It is often said these days that mass politics at the point of
production with class-wide appeals is obsolete because of the increased fragmentation and
flexibility of production and because of the created fragmentation of the sites where
politics was made in the past. Mass politics based on trade union solidarity is falling
victim to beggar-my-neighbour unions, unions based on allegedly innovative forms of the
organization of work called post-Fordist and epitomized by flexible specialization, new
incentives and the kinds of work discipline evoked by Nissan and other paternalistic
firms.
My talk on the crisis of the left does not really take this as its
starting point, since I think most radicals of my acquaintance are far more in disarray,
far more despondent and find it far more difficult to think, than is evident from the
points of view thrown up by trying to generate a politics for a post-Fordist and
post-modernist era. Even so, I am basing my remarks on reflections on two slogans for
which I shall try to provide a non-cynical reading. The first is that politics has become
a branch of the light entertainment industry and the second is the graffiti, 'I consume
therefore I am'.
Let me begin by sketching a picture of politics before this despondency
set in. Its left intellectuals were focusing on the labour process. I was myself a member
of the Labour Process/Left Strategy Group for a number of years. It was a politics highly
influenced by a visionary sense of socialism. It relied heavily on exhortation and
appealed to comradeliness, solidarity and proletarian internationalism. One of the main
exhortations was that we should prefigure socialist social relations in the very act of
making politics. It was also based on appeals to discipline and voluntarism and seemed to
centre around the concept of struggle.
But look at the actual history of the left. From inspiring calls to
struggle have ensued defeat after defeat, and even some nominal victories haven't been
that wonderful, though I confess I still think that some are rather good. Let us look at
how people are actually behaving. I want to begin with a vignette. I was at the Heal's
furniture sale looking for a sofa, and who should I see there, clutching a Filofax, but
the editor of Marxism Today. I know him because I was his tutor when he was a
graduate student in this college. What was he doing at Heal's one of
London's poshest furniture stores? Come to that, what was I doing there? We were both a
bit embarrassed but not very and I mentioned something about both of us
seeming to have a bit of disposable income and sloped off. I can't say what he was doing
there beyond shopping for a chair or sofa. I do know that he gave up a secure lectureship
at the University of Bristol to work full-time for the Communist Party, and I know that
Heal's is expensive. What I was doing there was refurbishing my home setting up a
den for the children with the old sofa and getting a new one for the sitting-room. (In the
event, I bought one off a friend for a tenth of the price.) I'd done the house up myself
more than a decade earlier and it had become shabby. This time someone else was paid to
decorate it.
I won't string out this example except to say that I was consuming. I was also enjoying it quite a lot and had a good look at Sir Terence Conran's other shop
in the old Michelin building, Bibendum.
But it's not just I who consume and therefore am, or the editor of Marxism
Today. The Chinese are consuming. The Hungarians are; the Poles are determined to do
so; the Czechs spend their spare time building houses for themselves; and the British
workers turn out to be as interested in consuming as they ever were in class solidarity.

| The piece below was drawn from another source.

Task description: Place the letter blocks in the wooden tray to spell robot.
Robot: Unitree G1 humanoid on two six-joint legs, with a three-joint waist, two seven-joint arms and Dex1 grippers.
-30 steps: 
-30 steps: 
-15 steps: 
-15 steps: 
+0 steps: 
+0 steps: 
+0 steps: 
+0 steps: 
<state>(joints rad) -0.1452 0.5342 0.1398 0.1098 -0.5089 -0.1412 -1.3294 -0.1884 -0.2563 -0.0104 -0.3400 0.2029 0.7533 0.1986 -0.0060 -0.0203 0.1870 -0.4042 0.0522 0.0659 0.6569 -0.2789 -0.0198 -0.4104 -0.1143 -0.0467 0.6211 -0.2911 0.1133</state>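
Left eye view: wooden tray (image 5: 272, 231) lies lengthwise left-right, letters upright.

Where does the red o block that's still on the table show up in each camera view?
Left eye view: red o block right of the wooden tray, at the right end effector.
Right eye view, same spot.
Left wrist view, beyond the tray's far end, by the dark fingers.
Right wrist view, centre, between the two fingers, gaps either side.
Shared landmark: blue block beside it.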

I can recall when Chinese communists were inspired by quotations from
Chairman Mao's Little Red Book. I even remember a slogan or two: 'Throw off
nature's insolent yoke', for example. I can remember the revolutionary will-power of the
Vietcong, the student movement of '68, and the Sandinistas. I can recall my outrage when
the salaries of Tory Ministers were published and compared with those of ordinary workers.
Sir Keith Joseph mocked what he called 'the politics of envy'. The sheer hypocrisy of it.
As if inequality produced envy rather than a sense of righteous indignation and injustice.
I now think that he was right - not right to defend inequality or to try to shame people
out of minding. I do, however, think he was right about envy. According to psychoanalysis,
envy is the source of spite, and I think many of the left's defeats of late are, in a
sense, deserved, because we fought on a terrain chosen spitefully.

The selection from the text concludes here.